How I’m building it: onboarding runs identity verification through a specialist provider, then an initial risk score, which writes to a persistent customer risk profile with versioned, immutable history. A continuous monitoring layer handles transaction rules, behavioural anomaly detection, and daily sanctions/PEP re-screening. Flagged activity goes to automated holds or a human review queue, and everything writes to an append-only audit log.

Key decisions:

Immutable audit trail from day one — regulators will ask for it, and retrofitting one is worse than building it.
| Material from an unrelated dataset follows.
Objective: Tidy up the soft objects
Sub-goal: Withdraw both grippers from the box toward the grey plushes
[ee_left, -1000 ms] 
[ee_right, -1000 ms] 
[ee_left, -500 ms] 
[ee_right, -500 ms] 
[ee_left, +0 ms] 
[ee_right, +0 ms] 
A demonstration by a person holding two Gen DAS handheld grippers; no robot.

Risk score as a first-class data entity with its own version history, not a derived calculation you recompute on demand.

Third-party verification, own decisioning — a specialist handles document and liveness checks, but the risk logic stays in-house. That logic is the thing you’ll be asked to explain.

Real-time transaction monitoring rather than batch. Re-screening can be batched. Monitoring can’t — and with SEPA Instant mandatory, the whole compliance decision now has to clear inside a 10-second window. Batch architecture is simply not compatible with instant settlement.

Evaluating KYC providers for EU/UK — Sumsub, Onfido, Jumio, IDnow are the main ones — look at country and document coverage (27+ for EU), false-positive rate (too many false declines means lost customers), API and webhook quality, pricing model against your expected volume, and their own certifications (ISO 27001, SOC 2, experience with FCA/BaFin clients).

Honest time estimate: a compliance-ready KYC/AML system — not a stub, something you’d show a regulator — takes longer than most founders plan. Budget 3–4 months for a solid initial build, plus ongoing maintenance as rules change and your monitoring evolves with real data.

And the honest caveat: I’m pre-licence. This is the architecture, and the reasoning behind it, from someone designing it now rather than someone who’s already been examined on it. If you’ve been through the other side of that, I’d genuinely like to hear where this thinking breaks.

It’s not glamorous. It’s what separates products that can become licensed banks from interesting prototypes.